French journalists Elise Lucet, right, and Laurent Richard answer reporters' questions outside a courtroom in a Paris suburb on September 5. Azerbaijan's government brought criminal defamation charges against the two journalists for calling the country a "dictatorship." (AP/Francois Mori)
French journalists Elise Lucet, right, and Laurent Richard answer reporters' questions outside a courtroom in a Paris suburb on September 5. Azerbaijan's government brought criminal defamation charges against the two journalists for calling the country a "dictatorship." (AP/Francois Mori)

Journalists on trial in France after calling Azerbaijan a dictatorship

New York, September 7, 2017–The French justice ministry should dismiss criminal defamation charges the government of Azerbaijan brought against journalists Elise Lucet and Laurent Richard, and allow the pair to continue their work without obstruction, the Committee to Protect Journalists said today.

A court in the Paris suburb of Nanterre on September 5 held a hearing in a defamation lawsuit against the French broadcast journalists over their 2015 investigative report for the France-2 television show “Cash Investigations” in which Azerbaijan is referred to as a “dictatorship,” according to international media reports.

The next hearing is scheduled for November 7, according to Le Monde.

“Azerbaijan is now trying to silence journalists abroad as well those in the country, this time with the help of the French legal system,” CPJ Europe and Central Asia Program Coordinator Nina Ognianova said. “We call on the French authorities to drop this defamation case, and not facilitate Azerbaijan’s attempt to censor Elise Lucet and Laurent Richard.”

During the report, which aired in September 2015 on France-2, Lucet described Azerbaijan as “one of the world’s harshest dictatorships.” Richard separately referred to the country as a “dictatorship” following his May 2014 trip to Baku during which Azeri authorities briefly detained him and his cameraman, seized their reporting equipment, and confiscated their footage, according to a CPJ report from the time.
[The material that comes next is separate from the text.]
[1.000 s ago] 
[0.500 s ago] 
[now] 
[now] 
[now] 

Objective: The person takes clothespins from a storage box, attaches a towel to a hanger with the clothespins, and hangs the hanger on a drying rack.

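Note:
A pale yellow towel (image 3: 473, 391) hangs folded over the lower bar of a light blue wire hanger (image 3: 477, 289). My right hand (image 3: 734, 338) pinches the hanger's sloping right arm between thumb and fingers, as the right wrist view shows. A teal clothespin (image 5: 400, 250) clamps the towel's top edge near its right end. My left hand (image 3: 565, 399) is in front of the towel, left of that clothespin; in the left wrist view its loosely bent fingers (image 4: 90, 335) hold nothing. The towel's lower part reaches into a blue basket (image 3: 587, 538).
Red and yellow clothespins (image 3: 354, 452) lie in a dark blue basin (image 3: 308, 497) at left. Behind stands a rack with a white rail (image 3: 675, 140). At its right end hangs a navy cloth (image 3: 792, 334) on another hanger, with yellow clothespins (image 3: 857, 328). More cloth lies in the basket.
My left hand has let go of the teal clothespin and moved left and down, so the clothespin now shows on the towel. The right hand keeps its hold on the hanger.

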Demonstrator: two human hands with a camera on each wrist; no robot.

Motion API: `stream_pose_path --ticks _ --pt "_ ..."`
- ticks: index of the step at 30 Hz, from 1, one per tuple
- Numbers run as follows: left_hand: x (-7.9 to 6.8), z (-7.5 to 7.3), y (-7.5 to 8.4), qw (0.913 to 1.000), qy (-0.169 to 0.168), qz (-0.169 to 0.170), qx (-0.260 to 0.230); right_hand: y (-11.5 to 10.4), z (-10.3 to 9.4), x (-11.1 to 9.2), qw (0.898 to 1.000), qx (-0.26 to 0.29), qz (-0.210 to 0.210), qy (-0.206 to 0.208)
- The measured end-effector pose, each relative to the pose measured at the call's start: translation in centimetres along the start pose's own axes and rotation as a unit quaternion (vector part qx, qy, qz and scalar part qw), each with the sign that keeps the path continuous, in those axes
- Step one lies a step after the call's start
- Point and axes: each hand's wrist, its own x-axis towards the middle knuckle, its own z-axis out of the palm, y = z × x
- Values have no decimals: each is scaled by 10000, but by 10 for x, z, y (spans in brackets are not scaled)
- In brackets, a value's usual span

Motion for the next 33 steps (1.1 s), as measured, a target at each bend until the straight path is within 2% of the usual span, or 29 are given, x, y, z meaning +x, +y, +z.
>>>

Ahead of Tuesday’s court date, Richard reiterated what he and Lucet said in the television program during an interview with the U.S. government-funded Radio Free Europe/ Radio Liberty. “We do think that it [Azerbaijan] is a dictatorship, and not a land of tolerance as [Azeri officials] are pretending.”

Fines for criminal defamation usually run up to 12,000 euros ($14,292), though the Azeri government is asking for a symbolic one euro in damages, according to French media reports.

Tuesday’s court hearing coincided with the release of an investigation that allegedly uncovered vast money laundering and corruption among Azeri officials. The report also included accusations that Azerbaijan paid off European politicians for favorable treatment, a claim Azerbaijan’s deputy prime minister rejected in a statement made to the state news agency Azertas.